## Compile 2016 thru 2019 Citi Bike ride data for Year-Over-Year (YOY) analysis 
## Script 1 of 2

> Many of the questions posed by Citi Bike management require trend analysis over multiple years. Because the source data size is so enormous, I made the decision to confine the analysis to the busiest ride season comprised of the months: July, August, and September. These months will enable study of peak rider participation for both members and those purchasing one-day or three-day passes. 

> **The YOY data is prepared using two different Jupyter Notebook scripts. This first script** reads in source data for Jersey City and New York, which are stored in separate files on the Citi Bike web site. Next, start and stop time data types are converted to datetime. Then, Jersey City columns are renamed to match New York columns (necessary for 2016 months only) and the records for Jersey City and New York are combined into a single dataframe representing the month.

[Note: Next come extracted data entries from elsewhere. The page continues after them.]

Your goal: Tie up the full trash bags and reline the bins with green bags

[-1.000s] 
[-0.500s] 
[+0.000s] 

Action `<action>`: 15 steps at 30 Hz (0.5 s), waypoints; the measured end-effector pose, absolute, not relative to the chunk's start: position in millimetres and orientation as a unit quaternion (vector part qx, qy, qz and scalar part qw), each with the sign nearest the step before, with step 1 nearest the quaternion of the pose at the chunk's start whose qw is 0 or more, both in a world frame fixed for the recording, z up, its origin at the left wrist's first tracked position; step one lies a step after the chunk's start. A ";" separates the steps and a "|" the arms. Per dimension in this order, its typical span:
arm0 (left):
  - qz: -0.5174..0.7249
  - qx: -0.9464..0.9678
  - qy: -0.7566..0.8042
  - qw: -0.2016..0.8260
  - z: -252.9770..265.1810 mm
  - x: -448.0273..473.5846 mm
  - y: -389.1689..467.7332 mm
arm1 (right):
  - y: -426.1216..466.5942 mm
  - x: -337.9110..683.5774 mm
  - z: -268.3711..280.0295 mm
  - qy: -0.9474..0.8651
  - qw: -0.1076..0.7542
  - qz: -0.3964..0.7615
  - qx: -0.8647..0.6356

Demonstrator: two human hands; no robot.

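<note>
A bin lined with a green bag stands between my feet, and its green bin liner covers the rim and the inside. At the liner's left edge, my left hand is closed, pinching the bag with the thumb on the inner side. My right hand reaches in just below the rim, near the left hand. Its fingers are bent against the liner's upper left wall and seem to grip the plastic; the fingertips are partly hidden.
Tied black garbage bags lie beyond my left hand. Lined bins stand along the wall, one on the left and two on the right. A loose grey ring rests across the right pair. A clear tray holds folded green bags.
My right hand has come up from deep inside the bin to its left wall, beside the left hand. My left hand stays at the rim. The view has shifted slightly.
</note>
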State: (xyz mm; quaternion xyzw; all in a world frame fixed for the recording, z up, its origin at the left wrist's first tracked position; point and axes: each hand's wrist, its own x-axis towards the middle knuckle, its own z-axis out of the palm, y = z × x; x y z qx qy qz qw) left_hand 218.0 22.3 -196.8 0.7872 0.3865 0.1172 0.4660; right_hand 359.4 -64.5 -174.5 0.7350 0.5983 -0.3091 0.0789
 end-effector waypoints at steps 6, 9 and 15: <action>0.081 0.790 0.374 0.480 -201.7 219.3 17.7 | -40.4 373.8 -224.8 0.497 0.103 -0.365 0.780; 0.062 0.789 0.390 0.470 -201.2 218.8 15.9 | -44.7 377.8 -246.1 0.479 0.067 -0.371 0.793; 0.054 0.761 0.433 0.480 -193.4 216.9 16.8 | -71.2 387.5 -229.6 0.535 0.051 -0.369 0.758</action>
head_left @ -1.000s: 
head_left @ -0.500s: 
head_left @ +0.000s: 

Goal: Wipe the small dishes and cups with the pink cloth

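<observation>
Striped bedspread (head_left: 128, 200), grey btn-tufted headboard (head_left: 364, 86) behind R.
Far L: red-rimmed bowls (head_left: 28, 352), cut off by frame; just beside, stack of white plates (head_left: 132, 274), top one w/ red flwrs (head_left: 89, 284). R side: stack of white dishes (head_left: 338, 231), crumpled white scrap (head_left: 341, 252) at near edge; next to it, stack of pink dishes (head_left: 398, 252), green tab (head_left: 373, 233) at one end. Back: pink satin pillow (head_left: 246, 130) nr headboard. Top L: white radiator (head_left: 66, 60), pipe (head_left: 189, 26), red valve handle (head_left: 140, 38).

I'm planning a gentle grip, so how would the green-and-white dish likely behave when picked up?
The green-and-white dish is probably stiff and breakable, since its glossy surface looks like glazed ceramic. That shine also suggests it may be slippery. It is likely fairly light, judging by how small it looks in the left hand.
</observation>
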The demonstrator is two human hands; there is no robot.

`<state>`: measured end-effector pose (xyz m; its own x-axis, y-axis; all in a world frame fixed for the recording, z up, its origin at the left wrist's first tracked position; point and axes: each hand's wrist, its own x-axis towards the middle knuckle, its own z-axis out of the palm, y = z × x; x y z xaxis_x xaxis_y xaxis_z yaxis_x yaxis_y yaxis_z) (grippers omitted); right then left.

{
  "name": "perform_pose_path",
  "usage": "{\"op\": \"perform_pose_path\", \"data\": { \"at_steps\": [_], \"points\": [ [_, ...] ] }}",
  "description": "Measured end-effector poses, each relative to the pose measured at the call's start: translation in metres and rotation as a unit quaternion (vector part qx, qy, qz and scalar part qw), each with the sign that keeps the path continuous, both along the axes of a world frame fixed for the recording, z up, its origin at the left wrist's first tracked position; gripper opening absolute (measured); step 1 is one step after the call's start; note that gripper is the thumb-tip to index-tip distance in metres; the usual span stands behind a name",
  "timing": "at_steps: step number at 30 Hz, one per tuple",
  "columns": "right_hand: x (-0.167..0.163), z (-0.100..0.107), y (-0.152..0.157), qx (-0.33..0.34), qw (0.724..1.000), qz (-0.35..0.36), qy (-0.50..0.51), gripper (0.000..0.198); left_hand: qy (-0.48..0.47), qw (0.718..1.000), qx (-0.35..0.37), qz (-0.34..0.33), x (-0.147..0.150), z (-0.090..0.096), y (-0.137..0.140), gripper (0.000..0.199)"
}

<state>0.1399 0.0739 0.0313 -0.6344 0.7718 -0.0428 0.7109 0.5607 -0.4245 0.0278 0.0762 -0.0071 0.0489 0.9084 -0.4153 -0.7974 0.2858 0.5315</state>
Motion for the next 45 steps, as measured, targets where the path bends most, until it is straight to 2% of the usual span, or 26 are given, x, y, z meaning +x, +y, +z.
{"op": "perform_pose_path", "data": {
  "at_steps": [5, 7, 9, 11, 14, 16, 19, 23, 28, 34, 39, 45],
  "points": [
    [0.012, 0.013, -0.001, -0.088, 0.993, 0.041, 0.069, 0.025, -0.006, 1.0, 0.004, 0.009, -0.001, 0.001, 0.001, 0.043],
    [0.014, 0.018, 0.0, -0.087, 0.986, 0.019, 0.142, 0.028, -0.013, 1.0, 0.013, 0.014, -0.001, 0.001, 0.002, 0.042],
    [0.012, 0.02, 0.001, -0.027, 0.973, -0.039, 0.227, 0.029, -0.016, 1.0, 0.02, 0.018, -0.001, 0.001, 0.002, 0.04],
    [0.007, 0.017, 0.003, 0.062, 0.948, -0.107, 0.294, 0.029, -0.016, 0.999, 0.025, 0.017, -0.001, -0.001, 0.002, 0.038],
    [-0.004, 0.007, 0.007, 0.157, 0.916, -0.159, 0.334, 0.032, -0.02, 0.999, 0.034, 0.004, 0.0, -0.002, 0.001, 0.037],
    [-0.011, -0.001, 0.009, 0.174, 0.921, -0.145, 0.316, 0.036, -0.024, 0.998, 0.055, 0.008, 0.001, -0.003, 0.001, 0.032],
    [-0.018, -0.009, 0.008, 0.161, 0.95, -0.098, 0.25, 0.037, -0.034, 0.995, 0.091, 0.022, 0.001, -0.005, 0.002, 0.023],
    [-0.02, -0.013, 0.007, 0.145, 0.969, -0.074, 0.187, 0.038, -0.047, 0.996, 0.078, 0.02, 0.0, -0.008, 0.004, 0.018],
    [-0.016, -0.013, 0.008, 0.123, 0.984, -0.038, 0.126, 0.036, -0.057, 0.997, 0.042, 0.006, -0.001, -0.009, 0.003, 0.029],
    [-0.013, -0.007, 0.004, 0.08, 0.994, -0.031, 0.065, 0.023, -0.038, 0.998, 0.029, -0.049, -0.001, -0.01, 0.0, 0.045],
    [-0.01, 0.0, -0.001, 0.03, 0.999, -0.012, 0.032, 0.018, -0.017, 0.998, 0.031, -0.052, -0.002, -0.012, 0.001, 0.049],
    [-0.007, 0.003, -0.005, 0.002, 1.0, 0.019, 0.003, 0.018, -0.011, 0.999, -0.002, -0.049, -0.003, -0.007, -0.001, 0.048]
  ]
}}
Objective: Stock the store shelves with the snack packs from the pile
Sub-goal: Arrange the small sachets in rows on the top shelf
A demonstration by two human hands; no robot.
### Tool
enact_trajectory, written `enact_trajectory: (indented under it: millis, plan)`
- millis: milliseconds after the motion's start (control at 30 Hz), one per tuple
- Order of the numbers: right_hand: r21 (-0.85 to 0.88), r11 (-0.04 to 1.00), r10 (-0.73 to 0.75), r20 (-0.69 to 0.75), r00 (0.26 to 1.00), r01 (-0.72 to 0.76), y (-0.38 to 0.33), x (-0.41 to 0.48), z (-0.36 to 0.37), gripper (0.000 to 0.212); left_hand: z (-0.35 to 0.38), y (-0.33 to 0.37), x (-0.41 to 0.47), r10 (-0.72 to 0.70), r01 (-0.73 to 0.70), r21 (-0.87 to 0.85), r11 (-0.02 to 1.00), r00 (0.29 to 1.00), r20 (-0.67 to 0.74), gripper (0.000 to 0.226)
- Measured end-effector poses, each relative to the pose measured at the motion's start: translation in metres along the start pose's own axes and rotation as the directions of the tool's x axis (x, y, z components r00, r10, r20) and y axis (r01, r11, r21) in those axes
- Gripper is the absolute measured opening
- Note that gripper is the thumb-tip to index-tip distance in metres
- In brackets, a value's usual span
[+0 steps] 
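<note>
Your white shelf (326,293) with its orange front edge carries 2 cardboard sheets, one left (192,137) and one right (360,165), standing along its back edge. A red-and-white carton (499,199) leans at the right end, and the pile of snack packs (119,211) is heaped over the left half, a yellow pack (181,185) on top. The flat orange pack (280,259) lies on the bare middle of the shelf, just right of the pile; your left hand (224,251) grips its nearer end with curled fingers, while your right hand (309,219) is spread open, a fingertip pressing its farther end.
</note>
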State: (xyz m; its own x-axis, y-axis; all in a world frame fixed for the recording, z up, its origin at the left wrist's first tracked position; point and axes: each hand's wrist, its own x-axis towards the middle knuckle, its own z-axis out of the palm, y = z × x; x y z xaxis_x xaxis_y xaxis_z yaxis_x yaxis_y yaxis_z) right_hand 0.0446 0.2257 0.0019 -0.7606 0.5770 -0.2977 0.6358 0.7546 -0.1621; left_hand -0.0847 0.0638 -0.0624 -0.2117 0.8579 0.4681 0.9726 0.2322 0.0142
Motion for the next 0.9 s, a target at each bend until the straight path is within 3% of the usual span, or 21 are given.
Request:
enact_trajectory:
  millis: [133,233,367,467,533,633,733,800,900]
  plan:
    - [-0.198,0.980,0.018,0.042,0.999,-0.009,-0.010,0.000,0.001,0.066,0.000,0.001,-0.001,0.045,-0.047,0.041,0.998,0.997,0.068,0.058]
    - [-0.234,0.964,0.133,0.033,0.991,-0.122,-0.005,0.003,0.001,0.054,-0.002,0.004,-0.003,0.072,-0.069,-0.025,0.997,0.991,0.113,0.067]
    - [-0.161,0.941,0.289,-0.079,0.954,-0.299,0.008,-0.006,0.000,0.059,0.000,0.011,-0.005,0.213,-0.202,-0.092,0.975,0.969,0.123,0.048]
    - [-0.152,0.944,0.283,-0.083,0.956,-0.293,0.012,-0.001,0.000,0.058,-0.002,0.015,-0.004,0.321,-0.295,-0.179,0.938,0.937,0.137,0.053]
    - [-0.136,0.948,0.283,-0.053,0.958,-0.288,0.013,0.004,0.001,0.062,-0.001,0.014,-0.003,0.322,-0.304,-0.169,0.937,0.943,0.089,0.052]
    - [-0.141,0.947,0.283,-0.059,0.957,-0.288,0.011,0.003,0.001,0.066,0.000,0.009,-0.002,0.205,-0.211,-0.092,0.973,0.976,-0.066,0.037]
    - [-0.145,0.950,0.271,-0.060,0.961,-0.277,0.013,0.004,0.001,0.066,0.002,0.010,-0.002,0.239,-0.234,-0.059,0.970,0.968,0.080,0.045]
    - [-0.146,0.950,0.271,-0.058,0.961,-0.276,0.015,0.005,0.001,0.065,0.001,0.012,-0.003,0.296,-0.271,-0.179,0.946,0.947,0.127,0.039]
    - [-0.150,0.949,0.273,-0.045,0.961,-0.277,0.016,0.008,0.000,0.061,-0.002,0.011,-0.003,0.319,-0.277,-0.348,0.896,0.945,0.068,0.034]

The script also assigns a random integer that is subsequently subjected to a modulus operation to randomly split the records into 10 representative groups. Finally, the random integer and modulus operation are used to reduce the sample size to make it more manageable for Tableau.

>NOTE: the **downloaded source data** is *not* cloned to GitHub due to its size. Files with sample source records for 201607 are included in the 'Resources' folder on GitHub. Also, the **output files** generated by this script are *not* cloned to GitHub due to size constraints. An output file with sample records for 201607 are included in 'Resources' folder on GitHub.

In [1]:
# import libraries
import pandas as pd
import numpy as np

## 2016

### July 2016

#### read in the source csv files containing the Jersey City (JC) and New York (NY) ride data

In [2]:
file_path = ('Resources/YearOverYear/JC-201607-citibike-tripdata.csv')
JC_1607_df = pd.read_csv(file_path)

In [3]:
file_path = ('Resources/YearOverYear/201607-citibike-tripdata.csv')
NY_1607_df = pd.read_csv(file_path)

#### convert start and stop columns to datetime data type

In [4]:
JC_1607_df['Start Time'] = pd.to_datetime(JC_1607_df['Start Time'])
JC_1607_df['Stop Time'] = pd.to_datetime(JC_1607_df['Stop Time'])
NY_1607_df['starttime'] = pd.to_datetime(NY_1607_df['starttime'])
NY_1607_df['stoptime'] = pd.to_datetime(NY_1607_df['stoptime'])

#### rename the Jersey City columns to match the column names for New York (necessary for 2016 months only)

In [5]:
JC_1607_df = JC_1607_df.rename(columns={"Trip Duration":"tripduration", 
                                          "Start Time":"starttime",
                                          "Stop Time":"stoptime",
                                          "Start Station ID":"start station id",
                                          "Start Station Name":"start station name",
                                          "Start Station Latitude":"start station latitude",
                                          "Start Station Longitude":"start station longitude",
                                          "End Station ID":"end station id",
                                          "End Station Name":"end station name",
                                          "End Station Latitude":"end station latitude",
                                          "End Station Longitude":"end station longitude",
                                          "Bike ID":"bikeid",
                                          "User Type":"usertype",
                                          "Birth Year":"birth year",
                                          "Gender":"gender"})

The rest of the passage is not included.